**EXERCISE GOAL:** Give every line below again, exactly.

_ _ _ _ _ _ _

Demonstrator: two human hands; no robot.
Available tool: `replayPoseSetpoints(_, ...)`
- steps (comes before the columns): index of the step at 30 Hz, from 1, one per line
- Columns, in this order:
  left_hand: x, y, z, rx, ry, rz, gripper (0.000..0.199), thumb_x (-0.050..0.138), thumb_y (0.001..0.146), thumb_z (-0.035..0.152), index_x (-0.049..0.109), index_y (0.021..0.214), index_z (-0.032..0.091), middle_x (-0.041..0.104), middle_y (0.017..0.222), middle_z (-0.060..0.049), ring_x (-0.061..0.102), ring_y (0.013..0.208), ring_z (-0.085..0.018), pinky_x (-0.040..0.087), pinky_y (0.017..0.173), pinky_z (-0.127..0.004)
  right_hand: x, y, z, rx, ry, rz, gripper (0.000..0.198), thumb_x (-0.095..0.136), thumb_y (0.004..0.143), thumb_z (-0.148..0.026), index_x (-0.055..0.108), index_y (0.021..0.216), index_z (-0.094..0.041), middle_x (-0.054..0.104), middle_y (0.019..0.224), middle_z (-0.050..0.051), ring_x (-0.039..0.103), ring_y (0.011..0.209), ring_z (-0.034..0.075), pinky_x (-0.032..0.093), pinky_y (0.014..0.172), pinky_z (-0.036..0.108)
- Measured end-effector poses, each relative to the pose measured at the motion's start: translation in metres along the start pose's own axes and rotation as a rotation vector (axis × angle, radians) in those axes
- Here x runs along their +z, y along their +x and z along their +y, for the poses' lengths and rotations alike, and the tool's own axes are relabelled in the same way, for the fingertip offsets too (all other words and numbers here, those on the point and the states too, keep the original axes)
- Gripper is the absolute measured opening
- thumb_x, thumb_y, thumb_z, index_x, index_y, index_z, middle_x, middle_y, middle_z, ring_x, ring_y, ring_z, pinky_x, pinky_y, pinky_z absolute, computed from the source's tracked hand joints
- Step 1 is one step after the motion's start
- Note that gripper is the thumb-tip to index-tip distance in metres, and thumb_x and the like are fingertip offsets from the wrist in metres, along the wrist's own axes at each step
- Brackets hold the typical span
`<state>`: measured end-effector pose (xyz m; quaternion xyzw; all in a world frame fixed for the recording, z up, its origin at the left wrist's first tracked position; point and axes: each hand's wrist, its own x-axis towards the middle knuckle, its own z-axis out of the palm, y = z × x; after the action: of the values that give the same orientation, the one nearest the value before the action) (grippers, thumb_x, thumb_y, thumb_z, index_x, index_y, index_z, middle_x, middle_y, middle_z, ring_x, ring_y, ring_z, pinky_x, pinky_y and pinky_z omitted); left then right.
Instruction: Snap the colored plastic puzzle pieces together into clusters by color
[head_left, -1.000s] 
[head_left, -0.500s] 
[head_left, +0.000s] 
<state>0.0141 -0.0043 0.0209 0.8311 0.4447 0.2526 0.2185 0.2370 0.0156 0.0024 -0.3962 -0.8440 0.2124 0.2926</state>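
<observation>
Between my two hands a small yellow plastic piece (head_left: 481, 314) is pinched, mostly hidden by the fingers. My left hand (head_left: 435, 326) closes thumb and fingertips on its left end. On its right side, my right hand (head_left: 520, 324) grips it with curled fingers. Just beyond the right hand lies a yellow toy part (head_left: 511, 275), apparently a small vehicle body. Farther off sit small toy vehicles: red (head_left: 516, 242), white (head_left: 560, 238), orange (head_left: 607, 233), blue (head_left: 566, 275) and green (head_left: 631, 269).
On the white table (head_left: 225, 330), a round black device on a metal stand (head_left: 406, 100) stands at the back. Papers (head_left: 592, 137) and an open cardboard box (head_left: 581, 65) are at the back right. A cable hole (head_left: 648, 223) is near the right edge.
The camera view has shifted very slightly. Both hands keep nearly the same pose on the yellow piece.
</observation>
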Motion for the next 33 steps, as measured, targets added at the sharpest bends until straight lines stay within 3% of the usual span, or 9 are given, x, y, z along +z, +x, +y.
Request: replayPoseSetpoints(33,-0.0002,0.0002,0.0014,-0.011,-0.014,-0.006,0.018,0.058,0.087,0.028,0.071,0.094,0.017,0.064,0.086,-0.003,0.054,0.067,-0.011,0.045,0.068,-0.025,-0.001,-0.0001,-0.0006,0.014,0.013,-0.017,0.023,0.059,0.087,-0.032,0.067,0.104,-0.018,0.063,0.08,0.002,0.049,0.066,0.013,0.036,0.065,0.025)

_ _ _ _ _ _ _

**ANSWER SECTION:**
Demonstrator: two human hands; no robot.
Available tool: `replayPoseSetpoints(_, ...)`
- steps (comes before the columns): index of the step at 30 Hz, from 1, one per line
- Columns, in this order:
  left_hand: x, y, z, rx, ry, rz, gripper (0.000..0.199), thumb_x (-0.050..0.138), thumb_y (0.001..0.146), thumb_z (-0.035..0.152), index_x (-0.049..0.109), index_y (0.021..0.214), index_z (-0.032..0.091), middle_x (-0.041..0.104), middle_y (0.017..0.222), middle_z (-0.060..0.049), ring_x (-0.061..0.102), ring_y (0.013..0.208), ring_z (-0.085..0.018), pinky_x (-0.040..0.087), pinky_y (0.017..0.173), pinky_z (-0.127..0.004)
  right_hand: x, y, z, rx, ry, rz, gripper (0.000..0.198), thumb_x (-0.095..0.136), thumb_y (0.004..0.143), thumb_z (-0.148..0.026), index_x (-0.055..0.108), index_y (0.021..0.216), index_z (-0.094..0.041), middle_x (-0.054..0.104), middle_y (0.019..0.224), middle_z (-0.050..0.051), ring_x (-0.039..0.103), ring_y (0.011..0.209), ring_z (-0.034..0.075), pinky_x (-0.032..0.093), pinky_y (0.014..0.172), pinky_z (-0.036..0.108)
- Measured end-effector poses, each relative to the pose measured at the motion's start: translation in metres along the start pose's own axes and rotation as a rotation vector (axis × angle, radians) in those axes
- Here x runs along their +z, y along their +x and z along their +y, for the poses' lengths and rotations alike, and the tool's own axes are relabelled in the same way, for the fingertip offsets too (all other words and numbers here, those on the point and the states too, keep the original axes)
- Gripper is the absolute measured opening
- thumb_x, thumb_y, thumb_z, index_x, index_y, index_z, middle_x, middle_y, middle_z, ring_x, ring_y, ring_z, pinky_x, pinky_y, pinky_z absolute, computed from the source's tracked hand joints
- Step 1 is one step after the motion's start
- Note that gripper is the thumb-tip to index-tip distance in metres, and thumb_x and the like are fingertip offsets from the wrist in metres, along the wrist's own axes at each step
- Brackets hold the typical span
`<state>`: measured end-effector pose (xyz m; quaternion xyzw; all in a world frame fixed for the recording, z up, its origin at the left wrist's first tracked position; point and axes: each hand's wrist, its own x-axis towards the middle knuckle, its own z-axis out of the palm, y = z × x; after the action: of the values that give the same orientation, the one nearest the value before the action) (grippers, thumb_x, thumb_y, thumb_z, index_x, index_y, index_z, middle_x, middle_y, middle_z, ring_x, ring_y, ring_z, pinky_x, pinky_y and pinky_z omitted); left then right.
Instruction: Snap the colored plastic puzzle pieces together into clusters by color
[head_left, -1.000s] 
[head_left, -0.500s] 
[head_left, +0.000s] 
<state>0.0141 -0.0043 0.0209 0.8311 0.4447 0.2526 0.2185 0.2370 0.0156 0.0024 -0.3962 -0.8440 0.2124 0.2926</state>
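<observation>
Between my two hands a small yellow plastic piece (head_left: 481, 314) is pinched, mostly hidden by the fingers. My left hand (head_left: 435, 326) closes thumb and fingertips on its left end. On its right side, my right hand (head_left: 520, 324) grips it with curled fingers. Just beyond the right hand lies a yellow toy part (head_left: 511, 275), apparently a small vehicle body. Farther off sit small toy vehicles: red (head_left: 516, 242), white (head_left: 560, 238), orange (head_left: 607, 233), blue (head_left: 566, 275) and green (head_left: 631, 269).
On the white table (head_left: 225, 330), a round black device on a metal stand (head_left: 406, 100) stands at the back. Papers (head_left: 592, 137) and an open cardboard box (head_left: 581, 65) are at the back right. A cable hole (head_left: 648, 223) is near the right edge.
The camera view has shifted very slightly. Both hands keep nearly the same pose on the yellow piece.
</observation>
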Motion for the next 33 steps, as measured, targets added at the sharpest bends until straight lines stay within 3% of the usual span, or 9 are given, x, y, z along +z, +x, +y.
Request: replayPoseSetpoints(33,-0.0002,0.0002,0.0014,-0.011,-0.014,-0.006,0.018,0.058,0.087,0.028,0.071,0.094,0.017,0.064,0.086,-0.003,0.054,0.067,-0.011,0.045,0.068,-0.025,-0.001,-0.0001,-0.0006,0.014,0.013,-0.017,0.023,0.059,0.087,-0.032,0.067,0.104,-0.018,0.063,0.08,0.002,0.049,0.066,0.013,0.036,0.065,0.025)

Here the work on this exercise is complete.